= Hozelock =

Plastic manufacturing company

Hozelock Ltd is a garden equipment company based in Sutton Coldfield, England set up by Sydney Codling in 1959 to sell hoses and related equipment including the first plastic quick-connector hose connector. As well as manufacturing the equipment in the Haddenham factory they also designed many of their own products.

Sydney's son, David Codling, took over as Chief Executive circa 1990, after the business was bought in 1990 by CVC Capital Partners, then named Citicorp Venture Capital, in a £24m buy-out from Ropner, the conglomerate.

CVC bought the business with rival private equity groups Cinven, Legal & General Ventures and Prudential's venture capital division.

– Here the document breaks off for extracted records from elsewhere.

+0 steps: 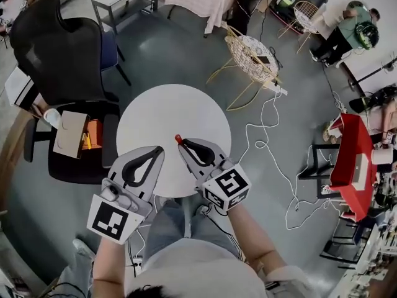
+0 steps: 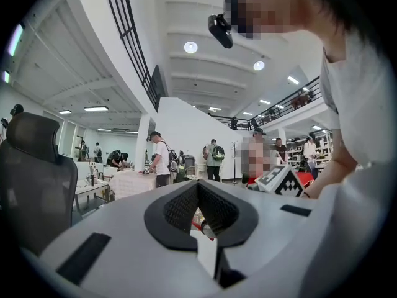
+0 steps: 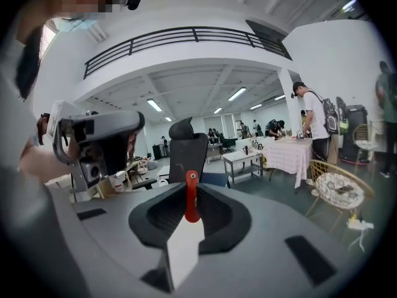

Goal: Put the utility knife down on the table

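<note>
A red utility knife (image 1: 178, 139) pokes out past the tips of my right gripper (image 1: 183, 148), which is shut on it above the round white table (image 1: 167, 113). In the right gripper view the knife (image 3: 191, 198) stands upright, pinched between the jaws of the right gripper (image 3: 190, 188), its round end above them. My left gripper (image 1: 159, 149) hovers just left of it over the table's near edge, shut with nothing in it. In the left gripper view the left gripper (image 2: 198, 186) has its jaws meeting, and a bit of the red knife (image 2: 197, 226) shows through the gap below.
A black office chair (image 1: 59, 42) stands at the left, with a second chair (image 1: 74, 138) carrying a cardboard box beside the table. A yellow wire stool (image 1: 253, 56) is beyond the table. White cables (image 1: 268, 143) trail over the floor toward a red cart (image 1: 352, 157).
</note>
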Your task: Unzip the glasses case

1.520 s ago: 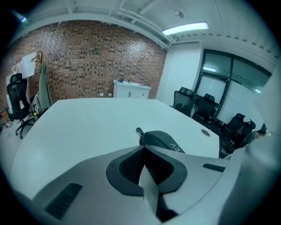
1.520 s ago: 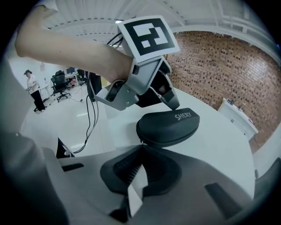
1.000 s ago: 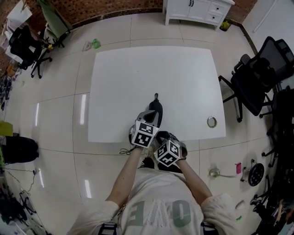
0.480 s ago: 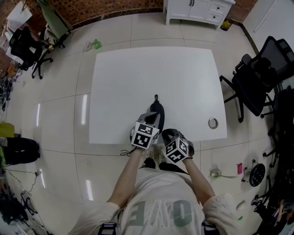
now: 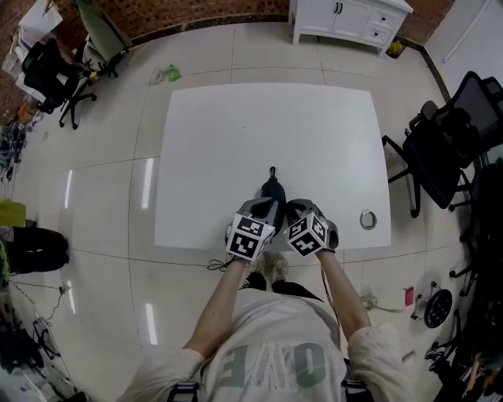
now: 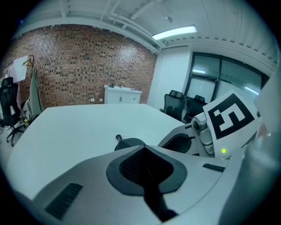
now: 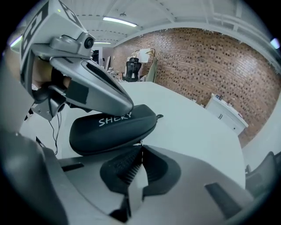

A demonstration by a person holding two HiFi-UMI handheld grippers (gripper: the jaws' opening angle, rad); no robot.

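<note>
- Black-and-white marker cubes top both tools at the table's [image 5: 236,141] near edge, side by side and almost touching.
- Left gripper [image 5: 266,206]: jaws closed together with nothing between them. Its tip lies flat on top of the glasses case [image 7: 105,129] and seems to pin it down.
- Right gripper [image 5: 291,207]: jaws drawn together. Their tips appear to meet on the small metal zipper pull [image 7: 140,143] at the case's side seam, though how firm the pinch is cannot be confirmed.
- Key relation: the case lies just ahead and to the left of the right tongs, which touch its right flank. Its long axis runs straight away from the person, and its near end sits under the left tool. The right hand is therefore the one at the zip. Drawing the pull would probably mean following the seam along that axis while the left tool resists.
- Far end of the case: a small tab [image 5: 272,169] points toward the table's far edge.
- Beyond: a metal ring [image 5: 368,219] sits well apart near the table's right edge. A white cabinet [image 5: 350,20] stands past the far side.
- Change since a second ago: the right tool has come forward from off the near edge to the case's side. The left tool has stayed on the case, which has not shifted.
</note>
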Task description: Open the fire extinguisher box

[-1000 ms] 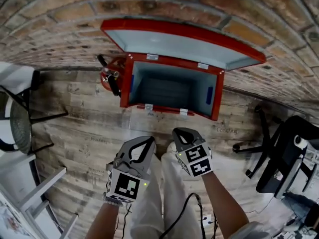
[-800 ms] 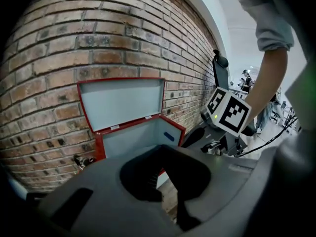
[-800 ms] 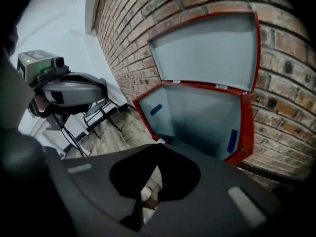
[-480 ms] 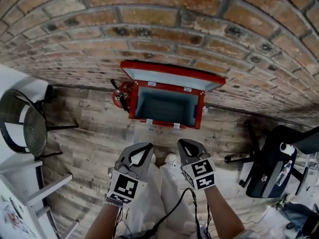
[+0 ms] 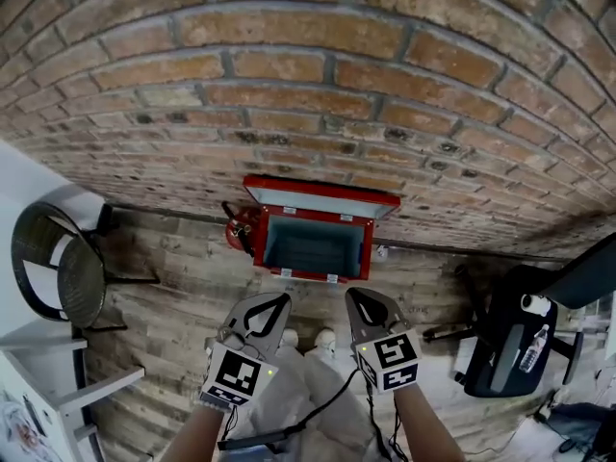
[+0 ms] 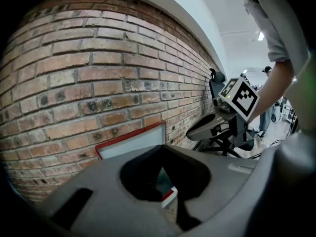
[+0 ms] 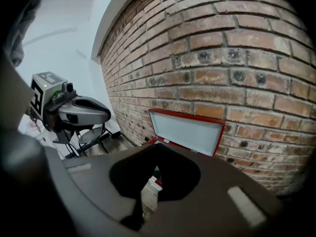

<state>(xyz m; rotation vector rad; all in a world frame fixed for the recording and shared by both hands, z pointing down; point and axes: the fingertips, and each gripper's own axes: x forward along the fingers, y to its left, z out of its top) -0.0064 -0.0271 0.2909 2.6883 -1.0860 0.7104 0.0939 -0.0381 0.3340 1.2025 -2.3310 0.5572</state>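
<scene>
While both are held above wood floor in head view, left gripper & right gripper are closed, empty; fire extinguisher box sits open at brick wall, lid up. Left gripper view: jaws together, nothing btwn, box beyond tips. Right gripper view: jaws together, empty, lid leaning on wall.

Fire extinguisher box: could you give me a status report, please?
Left gripper and right gripper shut, empty. Box open, lid up against brick wall. Nothing between grippers and box.
</scene>
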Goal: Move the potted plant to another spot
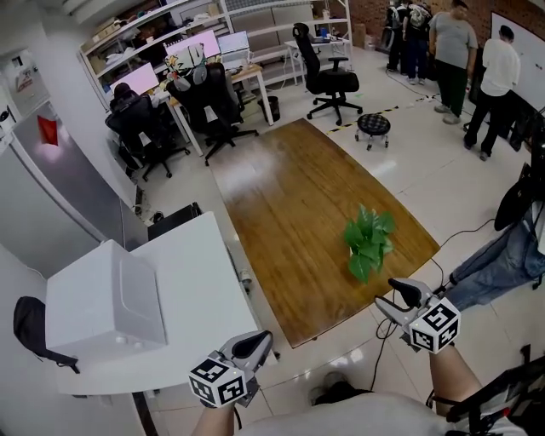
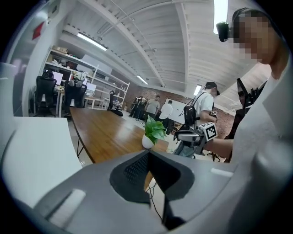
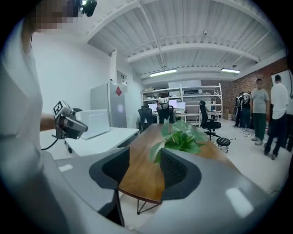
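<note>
— Where's the potted plant (image 1: 369,243)?
— Upright on the wooden table (image 1: 289,213), near its 5 o'clock corner. My right gripper (image 1: 387,294) hangs at the plant's 5 o'clock, clear of it, jaws partly open and empty.
— The left gripper (image 1: 266,342)?
— Farther off at the plant's 7 o'clock, jaws together on nothing.

A long wooden table (image 1: 289,213) stands on glossy pale floor (image 1: 417,162), black office chairs (image 1: 329,78) and shelves (image 1: 136,25) behind.
</note>
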The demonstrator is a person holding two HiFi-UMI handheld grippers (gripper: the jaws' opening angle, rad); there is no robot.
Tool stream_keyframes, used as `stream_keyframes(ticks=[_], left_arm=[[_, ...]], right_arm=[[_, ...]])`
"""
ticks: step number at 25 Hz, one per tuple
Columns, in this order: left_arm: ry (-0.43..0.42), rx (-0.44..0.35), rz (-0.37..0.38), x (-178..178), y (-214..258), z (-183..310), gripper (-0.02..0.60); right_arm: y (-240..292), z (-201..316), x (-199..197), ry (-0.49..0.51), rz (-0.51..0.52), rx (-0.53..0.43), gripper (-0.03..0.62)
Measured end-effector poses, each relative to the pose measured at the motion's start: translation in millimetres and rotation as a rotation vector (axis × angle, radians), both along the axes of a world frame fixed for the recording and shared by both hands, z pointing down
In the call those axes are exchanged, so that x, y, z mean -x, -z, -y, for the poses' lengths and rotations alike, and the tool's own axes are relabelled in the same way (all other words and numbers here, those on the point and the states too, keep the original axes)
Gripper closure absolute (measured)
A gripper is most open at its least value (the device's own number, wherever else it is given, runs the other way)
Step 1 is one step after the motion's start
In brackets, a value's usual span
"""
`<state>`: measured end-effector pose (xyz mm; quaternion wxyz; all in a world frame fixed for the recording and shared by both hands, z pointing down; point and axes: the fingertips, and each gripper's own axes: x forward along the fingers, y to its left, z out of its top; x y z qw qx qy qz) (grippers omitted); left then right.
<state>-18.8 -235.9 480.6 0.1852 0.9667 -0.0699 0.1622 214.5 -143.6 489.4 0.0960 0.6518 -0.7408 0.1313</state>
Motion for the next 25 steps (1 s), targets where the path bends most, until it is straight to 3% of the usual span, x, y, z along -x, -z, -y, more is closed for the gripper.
stream_keyframes(ticks=[4, 15, 20, 25], left_arm=[[0.014, 0.009, -0.024, 16.9, 2.4, -11.7, 0.589], [0.097, -0.004, -0.060, 53.4, 14.0, -62.6, 0.589], [0.111, -0.015, -0.072, 38.2, 21.7, -135.3, 0.589], [0.118, -0.024, -0.083, 11.9, 22.2, -244.7, 0.589]], right_arm=[[28.1, 3.8, 43.0, 0.054, 0.035, -0.067, 0.508], [44.2, -8.5, 137.8, 0.295, 0.043, -0.094, 0.562], [50.9, -67.5, 158.0, 0.397, 0.087, -0.107, 0.591], [45.6, -173.8, 165.1, 0.487, 0.136, -0.068, 0.591]])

Hozelock was floated in 1993, but CVC took the company private again in 1999 for £85m after a succession of wet summers and stock market turmoil halved the company's share price.

In 2009 the brand agency Haines McGregor was engaged to help develop the European positioning for the brand. Following two previously unsuccessful attempts to sell the business in 2007-9 for £100m, the new positioning and identity work helped support the successful sale to strategic buyer Exel Industries in October 2012 for £200m.

David Codling retired as Executive Chairman in 2009. Steve Hall then became Group CEO. In August 2022, Simon Davies was appointed Chief Executive Officer, succeeding Marc Ballu.

== History ==
1959 – Founded by Sydney Codling to market the first plastic quick-connect hose connector, initially based at Haddenham airfield in Buckinghamshire.

1990 – The firm was acquired by CVC Capital Partners and associated investors via a £24 million management buyout.

1993 – Floated on the London Stock Exchange, but was later taken private again in 1999 in an £85 million deal following market volatility and poor sales years.

2009 – David Codling, Sydney’s son and long-serving Executive Chairman, retired after over 30 years in leadership. Companies House records confirm he stepped down as director on 31 March 2009.

2009 – Following Codling’s retirement, Steve Hall was appointed Group CEO, as indicated by Companies House filings dated 9 December 2009.

2012 – After two failed sale attempts, Hozelock was acquired by Exel Industries for approximately £200 million.

2022 – Simon Davies, formerly Group Sales & Marketing Director, was appointed CEO of Hozelock in August 2022, succeeding Marc Ballu, who transitioned to lead Exel’s Garden Retail division.

2025 – Simon Davies remains the current CEO (as of June 2025), overseeing around 300 permanent employees at Hozelock’s Sutton Coldfield headquarters.

== Corporate Ownership ==
Hozelock is wholly owned by Exel Industries, a publicly traded French engineering group active in sectors such as agricultural and industrial spraying, nautical equipment, technical hoses, and garden solutions. The company remains headquartered in Sutton Coldfield near Birmingham.

== Products ==
Hozelock’s core products include hose systems (hoses, connectors, reels), spray guns, sprinklers, pond care devices, and accessories. Manufacturing is primarily UK‑based (over 75%), with supplemental production in France, Malaysia, Taiwan, and China. Independent reviews, including a BBC Gardener’s World Magazine "Best Buy" award for the Fast Reel hose system, have praised its ease of use and durability.